Edward Miller & Co.
- Founded: 1844
- Fate: Assets transferred to form the Miller Company, Meriden, CT (1924-)
- Headquarters: Meriden, Connecticut, United States
- Area served: The United States and internationally
- Key people: Edward Miller
- Products: Primarily lamps and lighting systems

= Edward Miller & Co =

Edward Miller & Co. (1844–1924) was formed in Meriden, Connecticut, and is primarily known as a historical manufacturer of lamps. The company also made brass kettles and oil heaters. In 1866, the corporation was formed with capital of $200,000. Its earlier beginning included being started by Horatio Howard. The following year the business was sold to Edward Miller.

In the 1870s, the company grew and new stores were opened at 56-58 Park Place and 51-53 Barclay Street in New York, N.Y. Stores were also opened in Boston, at 38 Pearl Street, and Chicago.
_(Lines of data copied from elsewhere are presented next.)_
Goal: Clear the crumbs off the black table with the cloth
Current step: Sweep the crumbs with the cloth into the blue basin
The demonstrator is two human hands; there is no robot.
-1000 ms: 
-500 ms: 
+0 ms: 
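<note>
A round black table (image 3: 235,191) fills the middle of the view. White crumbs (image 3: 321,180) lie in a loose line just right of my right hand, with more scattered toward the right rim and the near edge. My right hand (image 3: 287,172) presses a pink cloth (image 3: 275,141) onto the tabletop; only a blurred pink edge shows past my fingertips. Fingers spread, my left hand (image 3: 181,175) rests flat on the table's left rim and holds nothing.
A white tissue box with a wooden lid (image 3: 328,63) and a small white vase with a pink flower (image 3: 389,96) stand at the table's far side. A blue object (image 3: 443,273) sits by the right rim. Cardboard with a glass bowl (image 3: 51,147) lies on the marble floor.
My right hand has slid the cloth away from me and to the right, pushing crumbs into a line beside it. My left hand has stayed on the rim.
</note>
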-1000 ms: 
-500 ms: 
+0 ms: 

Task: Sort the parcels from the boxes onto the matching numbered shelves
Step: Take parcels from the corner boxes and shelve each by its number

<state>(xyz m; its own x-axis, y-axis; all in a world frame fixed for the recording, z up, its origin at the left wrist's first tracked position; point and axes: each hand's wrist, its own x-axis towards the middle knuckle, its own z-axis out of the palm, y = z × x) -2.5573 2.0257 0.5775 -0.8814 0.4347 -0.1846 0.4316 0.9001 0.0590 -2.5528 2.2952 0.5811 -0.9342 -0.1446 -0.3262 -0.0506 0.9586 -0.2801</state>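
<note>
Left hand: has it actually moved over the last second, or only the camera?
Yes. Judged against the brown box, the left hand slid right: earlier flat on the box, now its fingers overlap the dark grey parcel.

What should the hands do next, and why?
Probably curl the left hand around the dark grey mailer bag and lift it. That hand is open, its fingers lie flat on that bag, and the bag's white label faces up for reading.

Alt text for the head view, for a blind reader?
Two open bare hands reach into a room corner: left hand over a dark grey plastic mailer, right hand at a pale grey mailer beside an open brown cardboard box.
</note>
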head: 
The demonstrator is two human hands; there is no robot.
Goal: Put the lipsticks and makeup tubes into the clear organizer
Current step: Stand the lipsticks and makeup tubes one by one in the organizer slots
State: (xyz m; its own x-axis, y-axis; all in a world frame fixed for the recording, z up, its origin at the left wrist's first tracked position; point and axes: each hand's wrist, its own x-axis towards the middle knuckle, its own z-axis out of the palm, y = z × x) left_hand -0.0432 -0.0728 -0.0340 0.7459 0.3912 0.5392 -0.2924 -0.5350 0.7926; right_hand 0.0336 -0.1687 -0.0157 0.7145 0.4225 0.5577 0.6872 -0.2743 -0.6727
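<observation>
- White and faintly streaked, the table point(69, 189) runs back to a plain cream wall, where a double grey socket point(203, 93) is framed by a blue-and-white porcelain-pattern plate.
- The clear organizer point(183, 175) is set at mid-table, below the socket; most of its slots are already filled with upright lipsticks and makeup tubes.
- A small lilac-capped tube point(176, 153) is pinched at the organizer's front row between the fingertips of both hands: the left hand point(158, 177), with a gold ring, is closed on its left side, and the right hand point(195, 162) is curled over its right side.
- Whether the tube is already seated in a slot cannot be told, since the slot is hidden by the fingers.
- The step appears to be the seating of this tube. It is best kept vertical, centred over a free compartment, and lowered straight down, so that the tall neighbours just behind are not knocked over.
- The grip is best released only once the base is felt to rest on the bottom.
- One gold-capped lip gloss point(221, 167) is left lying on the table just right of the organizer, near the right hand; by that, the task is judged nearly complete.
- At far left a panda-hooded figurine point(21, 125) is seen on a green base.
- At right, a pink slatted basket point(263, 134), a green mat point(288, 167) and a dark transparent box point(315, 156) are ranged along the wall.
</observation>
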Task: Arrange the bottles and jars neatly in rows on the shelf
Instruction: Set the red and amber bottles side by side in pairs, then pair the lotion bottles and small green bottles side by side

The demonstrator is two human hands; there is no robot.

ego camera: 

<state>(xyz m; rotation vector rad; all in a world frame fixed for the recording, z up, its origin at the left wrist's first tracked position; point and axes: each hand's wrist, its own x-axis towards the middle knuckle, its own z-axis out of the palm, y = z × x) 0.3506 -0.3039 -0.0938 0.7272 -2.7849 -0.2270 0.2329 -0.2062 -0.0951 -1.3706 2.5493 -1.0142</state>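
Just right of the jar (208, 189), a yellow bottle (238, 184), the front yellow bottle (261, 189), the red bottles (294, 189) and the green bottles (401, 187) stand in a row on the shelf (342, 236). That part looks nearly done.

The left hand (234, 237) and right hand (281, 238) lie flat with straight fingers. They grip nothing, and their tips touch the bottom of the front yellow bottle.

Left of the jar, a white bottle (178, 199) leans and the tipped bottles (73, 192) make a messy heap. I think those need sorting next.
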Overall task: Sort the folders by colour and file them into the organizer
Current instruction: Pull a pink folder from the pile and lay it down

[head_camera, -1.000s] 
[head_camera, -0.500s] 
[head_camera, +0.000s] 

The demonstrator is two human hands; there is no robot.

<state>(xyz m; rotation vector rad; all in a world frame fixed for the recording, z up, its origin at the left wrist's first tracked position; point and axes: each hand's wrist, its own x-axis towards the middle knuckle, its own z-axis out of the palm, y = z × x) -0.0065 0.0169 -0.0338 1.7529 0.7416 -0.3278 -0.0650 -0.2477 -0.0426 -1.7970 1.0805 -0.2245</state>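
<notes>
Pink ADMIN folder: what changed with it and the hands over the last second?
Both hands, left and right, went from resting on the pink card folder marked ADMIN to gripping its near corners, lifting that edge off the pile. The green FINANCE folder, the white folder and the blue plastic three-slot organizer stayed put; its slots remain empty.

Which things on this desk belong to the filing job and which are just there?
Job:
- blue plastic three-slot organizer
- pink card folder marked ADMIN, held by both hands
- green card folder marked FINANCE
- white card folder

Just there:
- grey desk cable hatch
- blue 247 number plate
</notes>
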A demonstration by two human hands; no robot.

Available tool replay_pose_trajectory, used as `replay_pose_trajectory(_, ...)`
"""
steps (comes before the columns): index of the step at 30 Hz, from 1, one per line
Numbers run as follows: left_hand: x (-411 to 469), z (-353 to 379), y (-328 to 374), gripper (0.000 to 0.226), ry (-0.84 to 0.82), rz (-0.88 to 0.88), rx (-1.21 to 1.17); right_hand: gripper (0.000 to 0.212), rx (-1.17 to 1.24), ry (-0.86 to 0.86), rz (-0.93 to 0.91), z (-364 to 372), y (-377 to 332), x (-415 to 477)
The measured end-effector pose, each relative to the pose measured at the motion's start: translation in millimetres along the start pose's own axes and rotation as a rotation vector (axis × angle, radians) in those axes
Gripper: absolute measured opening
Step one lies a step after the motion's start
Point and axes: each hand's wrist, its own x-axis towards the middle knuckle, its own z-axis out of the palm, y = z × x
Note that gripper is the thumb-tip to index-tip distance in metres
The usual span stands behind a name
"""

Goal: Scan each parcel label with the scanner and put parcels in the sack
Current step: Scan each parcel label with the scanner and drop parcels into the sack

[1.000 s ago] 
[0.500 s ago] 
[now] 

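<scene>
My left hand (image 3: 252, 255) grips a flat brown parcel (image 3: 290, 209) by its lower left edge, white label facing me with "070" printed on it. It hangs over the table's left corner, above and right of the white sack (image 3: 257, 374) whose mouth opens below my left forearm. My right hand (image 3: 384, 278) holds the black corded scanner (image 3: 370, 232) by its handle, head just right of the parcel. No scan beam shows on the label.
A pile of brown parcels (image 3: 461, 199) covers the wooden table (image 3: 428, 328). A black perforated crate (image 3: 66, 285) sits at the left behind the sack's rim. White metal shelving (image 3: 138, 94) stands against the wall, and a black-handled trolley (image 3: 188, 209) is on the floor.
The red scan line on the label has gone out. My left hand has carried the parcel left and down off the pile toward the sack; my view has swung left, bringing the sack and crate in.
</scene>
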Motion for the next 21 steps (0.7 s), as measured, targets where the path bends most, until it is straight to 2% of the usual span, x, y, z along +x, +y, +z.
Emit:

Also, salesrooms were opened in Philadelphia and San Francisco.

In 1893, Edward Miller & Co. employed about 700 people.

By 1916, the company had salesrooms in Boston (201 Congress Street), New York (68 and 70 Park Place), and Philadelphia (1727 Chestnut Street).

On February 24, 1924, Edward Miller & Co. assets, "property, good will and business as a going concern", were formally transferred to "The Miller Company" (1924–present).

During its years of operation, the company exhibited in national and international expositions. These include the 1876 Centennial Exposition, for which the company received an award. Also, Edward Miller & Co. exhibited in the 1879-80 Sydney International Exhibition and 1881 Melbourne International Exhibition in Australia; the 1889 Meriden Opera House exhibition; the 1899 Greater America Exposition in Omaha, Nebraska; and the 1901 Pan-American Exposition in Buffalo, New York. Museums holding the company's design in their collections include the Connecticut Historical Society in Hartford; the Corning Museum of Glass in Corning, New York; The Henry Ford in Dearborn, Michigan, as well as museums in Australia and New Zealand.

The Miller Company manufactured electric lamps through the 20th century. The Miller Company was sold to Diehl in 2000, becoming a distributor of fine metals.